“我梦见姐姐不要我了。”
“怎么会呢。”
“姐姐和我分手了。”岑清伊低头抹泪,江知意轻笑,“不会的,姐姐爱你,只爱你,这辈子只要我还是江知意,我就不会不要你。”
岑清伊回想起江知意被噩梦缠绕的日子,她终于能体会到她的痛苦,“姐姐辛苦了。”岑清伊突然这样说,江知意不知她具体说什么,也没接话,只是轻轻抚摸岑清伊的后背。
两人相拥,却再也没能入眠。
天微亮,岑清伊先起床收拾,江知意懒趴趴不想动。
岑清伊借着灯光看到潮红的脸,“你是不是发烧了?”
岑清伊探手摸了下额头,江知意摇摇头,“应该没有,就是没睡好,有点头疼。”
“可你额头有点热。”
江知意自己也摸摸额头,“孕妇体温本来就高。”
“我去问问有没有体温计。”岑清伊转身出去,空手回来的,此处过于简陋,几乎什么都没有,而这已经是附近最好的住处了。

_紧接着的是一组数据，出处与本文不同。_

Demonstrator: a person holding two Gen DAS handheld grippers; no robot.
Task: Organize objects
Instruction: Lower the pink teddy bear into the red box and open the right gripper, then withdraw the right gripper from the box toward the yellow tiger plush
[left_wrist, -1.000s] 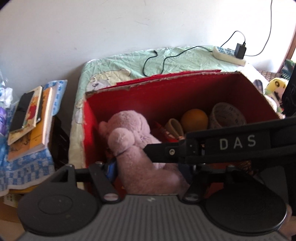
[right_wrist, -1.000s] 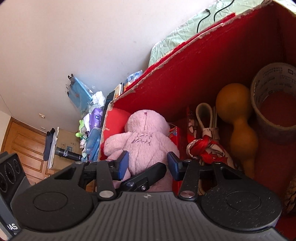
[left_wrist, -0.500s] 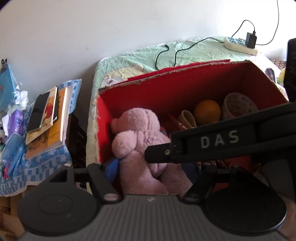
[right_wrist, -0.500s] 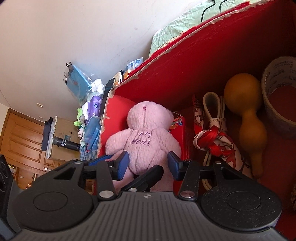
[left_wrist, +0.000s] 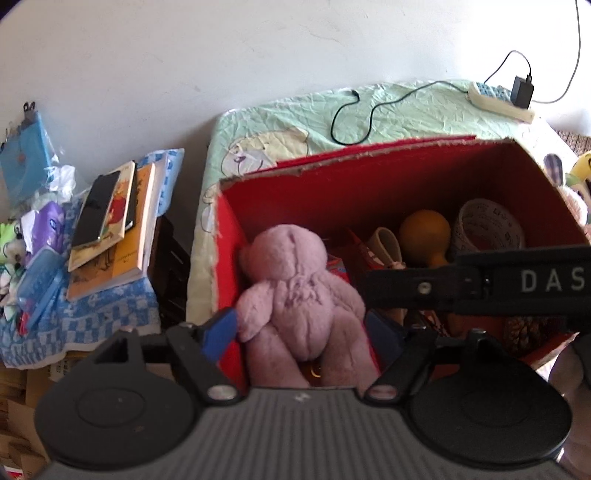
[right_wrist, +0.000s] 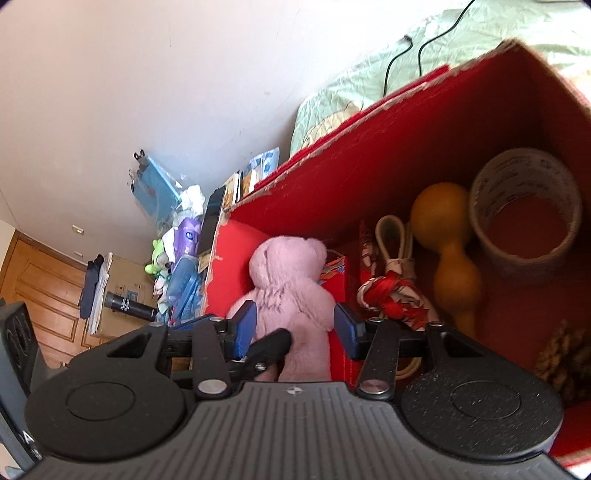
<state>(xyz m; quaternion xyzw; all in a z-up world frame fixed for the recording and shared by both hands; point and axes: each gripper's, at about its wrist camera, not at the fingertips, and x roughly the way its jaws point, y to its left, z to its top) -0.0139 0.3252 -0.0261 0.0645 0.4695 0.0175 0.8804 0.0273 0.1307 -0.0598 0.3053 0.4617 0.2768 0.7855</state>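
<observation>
A pink teddy bear (left_wrist: 295, 291) (right_wrist: 288, 280) lies face down at the left end of an open red cardboard box (left_wrist: 369, 173) (right_wrist: 406, 155). My left gripper (left_wrist: 301, 330) is open, its blue pads wide on either side of the bear's lower body. My right gripper (right_wrist: 294, 328) is open too, and the bear shows between its pads. The right gripper's black body, marked DAS, crosses the right side of the left wrist view. Beside the bear in the box are an orange gourd (right_wrist: 450, 251), a tape roll (right_wrist: 524, 214) and a red-and-white cloth bundle (right_wrist: 391, 299).
The box stands on a green sheet (left_wrist: 406, 110) with a power strip (left_wrist: 498, 99) and a black cable. Left of it, books and a phone (left_wrist: 107, 218) lie on a blue checked cloth, with toys and bags beyond. A pine cone (right_wrist: 565, 354) lies in the box's right corner.
Both grippers have drawn back and up from the box, so more of the room shows at the left. The bear has stayed in the box.
</observation>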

“你难受不?”岑清伊连白水许愿池都不想去了,“实在不行,咱们直接回去吧。”
“那怎么行。”江知意撑着身体坐起身,“好不容易来的。”
两人简单洗漱,江知意也没胃口,只喝了几口热水。
江知意的脸色依旧潮红,摸上去滚烫,但江知意状态看上去还可以,对于去白水许愿池很向往。

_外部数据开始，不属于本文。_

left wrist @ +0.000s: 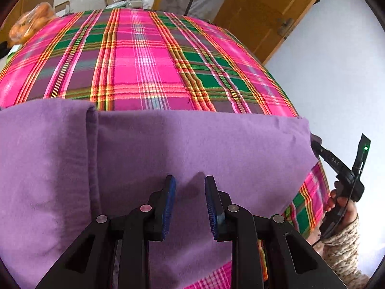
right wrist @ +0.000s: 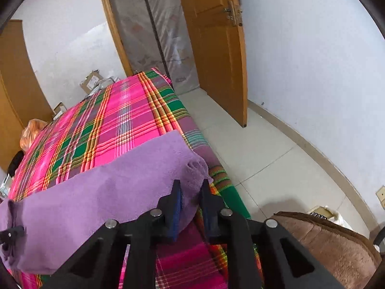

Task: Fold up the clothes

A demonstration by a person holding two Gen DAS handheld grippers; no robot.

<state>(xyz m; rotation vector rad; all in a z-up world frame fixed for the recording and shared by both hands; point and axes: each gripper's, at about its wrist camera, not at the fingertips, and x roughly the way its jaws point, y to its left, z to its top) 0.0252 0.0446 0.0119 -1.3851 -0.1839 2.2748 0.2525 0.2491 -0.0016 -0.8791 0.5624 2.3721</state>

江知意一路提着兴奋劲儿,到了许愿池,和岑清伊双双跪地许愿,愿望只能许一个。
江知意许愿:请让我们生生世世在一起。
岑清伊许愿:请保佑姐姐万事顺遂,平安喜乐。
两人同意一杯水,来自许愿池的,水很凉,岑清伊喝了一口,凉得牙齿打颤,“姐姐,水很凉。”
“没事。”
“而且没那么干净。”岑清伊不想让江知意喝,可许愿的流程必须是要喝水的,岑清伊四周看了看,她一口干了,江知意心急,“诶,你……”
岑清伊小脸鼓成包子,眉眼弯了弯,指了指嘴巴。
江知意明了,刚要凑过去,岑清伊低头,吐回到杯子里,“姐姐快喝。”
江知意想踢她一脚,怎么就不能直接喂她呢,浪漫细胞死光了是不是?
经过小崽子口腔加热的水,变得温热,江知意喝了一口,有一股甘甜的味道,也不知道是不是心理作用,还是池水本就是甜的。
从许愿池归来,车子又是摇摇晃晃,江知意靠在岑清伊肩膀上,从上车睡到下车。
江知意一路蔫巴巴,对于任何事物都没欲望,小脸红扑扑看起来像是在害羞,岑清伊担心她发烧,一路困却睡不着,她没合眼,时不时摸摸江知意的额头,有点烫手。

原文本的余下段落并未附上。